Creating a School Culture that Values Independent Reading

Changing your staff’s attitudes toward educational practices takes time, but it’s something that you can accomplish through continual communication. Staying in touch with staff means attending all meetings; sending them short articles that build their educational knowledge base; providing positive feedback after walkthroughs; and meeting with staff one-on-one or in small groups to have meaningful conversations about best practices in literacy instruction and the power of independent reading. 

The tips that follow can be used to develop a school culture in which independent reading is a central part of your school curriculum.

  • Share the research

Before asking teachers to weave independent reading into their teaching schedule, invite them to read and discuss articles on the power of independent reading from self-selected books. Without the practice that independent reading provides, students’ progress in reading and their ability to comprehend complex texts will be limited. Moreover, when students regularly read self-selected books at school, they develop a love of reading that lasts a lifetime!

Here are four texts you can share with your faculty:

  1. "The Six Ts of Effective Elementary Literacy Instruction" (Richard Allington)
  2. "The Class Library and Effective Independent Reading by Challenging Students" (Jeani Fullard, Lisa Neveitt, and Jennifer Schaffer)
  3. "10 Questions About Independent Reading" (Dana Truby interview with Jennifer Serravallo)
  4. "Every Child, Every Day" (Richard Allington and Rachael E. Gabriel)
  • Speak at faculty meetings and to individual teachers

Extol the benefits of independent reading—students enlarge their vocabulary, build background knowledge, practice applying strategies teachers model, and find pleasure in reading about people and places from the past, present, and future.

To expand teachers’ knowledge of the benefits of independent reading, purchase The Book Whisperer by Donalyn Miller (Jossey-Bass, 2009), and invite teachers to read and discuss the book with colleagues.

  • Set aside funds for books

Each year, offer teachers funds for building their classroom libraries. Access to books can bring students into the reading life. Encourage the PTA to do one or two annual fundraisers for classroom libraries.

  • Encourage students to self-select books

Explain to teachers that permitting students to choose their independent reading books means students invest in their reading. (The Scholastic Kids & Family Reading Report found that 91% of kids ages 6–17 say “my favorite books are the ones that I have picked out myself.”)

  • Read aloud to students

Make appointments to read aloud each week to a different class.

  • Become a role model 

Discuss a book you love at assembly or during a school-wide broadcast.

  • Have students share books on the school’s morning broadcast

Invite teachers to choose students to share a great read with the entire school. Peer-to-peer advertising of terrific books is a top-notch way to interest other students in reading.

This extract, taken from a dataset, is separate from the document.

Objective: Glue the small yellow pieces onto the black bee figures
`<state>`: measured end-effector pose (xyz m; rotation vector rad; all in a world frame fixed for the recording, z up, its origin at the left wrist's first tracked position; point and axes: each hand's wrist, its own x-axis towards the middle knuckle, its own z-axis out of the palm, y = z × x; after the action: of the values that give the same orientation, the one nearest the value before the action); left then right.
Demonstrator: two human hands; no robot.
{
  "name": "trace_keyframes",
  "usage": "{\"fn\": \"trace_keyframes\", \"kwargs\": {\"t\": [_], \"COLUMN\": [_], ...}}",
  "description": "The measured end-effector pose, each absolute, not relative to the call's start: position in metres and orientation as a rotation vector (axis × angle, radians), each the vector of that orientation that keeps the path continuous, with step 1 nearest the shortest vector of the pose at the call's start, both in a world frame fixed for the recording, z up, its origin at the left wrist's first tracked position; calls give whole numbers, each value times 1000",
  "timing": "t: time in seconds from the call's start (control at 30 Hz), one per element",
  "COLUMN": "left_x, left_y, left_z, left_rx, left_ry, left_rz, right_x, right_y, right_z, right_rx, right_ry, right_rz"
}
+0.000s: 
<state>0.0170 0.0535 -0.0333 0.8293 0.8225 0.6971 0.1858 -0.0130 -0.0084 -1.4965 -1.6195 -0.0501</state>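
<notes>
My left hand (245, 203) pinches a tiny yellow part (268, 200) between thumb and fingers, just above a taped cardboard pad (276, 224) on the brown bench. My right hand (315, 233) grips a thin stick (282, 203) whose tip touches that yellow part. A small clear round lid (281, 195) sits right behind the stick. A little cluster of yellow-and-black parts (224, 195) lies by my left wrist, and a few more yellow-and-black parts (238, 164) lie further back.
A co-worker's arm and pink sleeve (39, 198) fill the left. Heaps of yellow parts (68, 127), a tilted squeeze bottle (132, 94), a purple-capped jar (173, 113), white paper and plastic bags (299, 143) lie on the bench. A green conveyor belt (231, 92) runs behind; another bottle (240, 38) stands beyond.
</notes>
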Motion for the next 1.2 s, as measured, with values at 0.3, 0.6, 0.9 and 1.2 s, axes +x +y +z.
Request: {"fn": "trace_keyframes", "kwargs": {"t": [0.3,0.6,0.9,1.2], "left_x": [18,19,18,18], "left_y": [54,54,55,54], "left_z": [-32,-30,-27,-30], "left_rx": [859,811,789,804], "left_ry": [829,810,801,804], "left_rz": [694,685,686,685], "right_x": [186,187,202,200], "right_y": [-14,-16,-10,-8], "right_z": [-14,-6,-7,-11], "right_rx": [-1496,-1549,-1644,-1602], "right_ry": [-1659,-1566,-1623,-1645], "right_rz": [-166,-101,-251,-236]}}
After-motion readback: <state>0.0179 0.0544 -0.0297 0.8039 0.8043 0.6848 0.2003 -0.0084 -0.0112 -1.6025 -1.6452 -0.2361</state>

  • Drop in to classes during independent reading

Catch students reading and loving it! Praise students and show them a book you’re reading. If you have time, join the class and read for 10 to 15 minutes.

  • Designate a weekly independent reading time for the entire school

This shows students and teachers how serious you are about reading self-selected books.

  • Encourage teachers to read while students read

When teachers model that they have and enjoy a personal reading life, they inspire their students to emulate them.

  • Invite teachers to share success stories of student independent reading

They can do this during full faculty meetings and at department or team meetings.

  • Track reading scores

Do this over two to three years to show that when students have a rich, independent reading life, their scores in vocabulary and comprehension improve. Share data with teachers so they see how the changes and adjustments they’ve made are supporting students’ progress.

  • Feature a student’s recommendation for independent reading in the school newsletter

This lets parents know how much you, teachers, and students value independent reading.

  • Commend teachers and students in writing

Don’t overdo written notes, but when you see independent reading flourishing in a class, write a note to the teacher and his or her students. Noticing positive reading practices inspires teachers and students to read even more.

  • Keep parents informed

On back-to-school night, let parents know the benefits of independent reading so they can foster it at home. 

As a principal, you can shape teachers' theories of education by being an instructional leader who brings best practices to your school. The journey can be slow with setbacks, but when teachers help students develop personal reading lives, they prepare their students for life, college, and career. There's nothing better than being part of that outcome!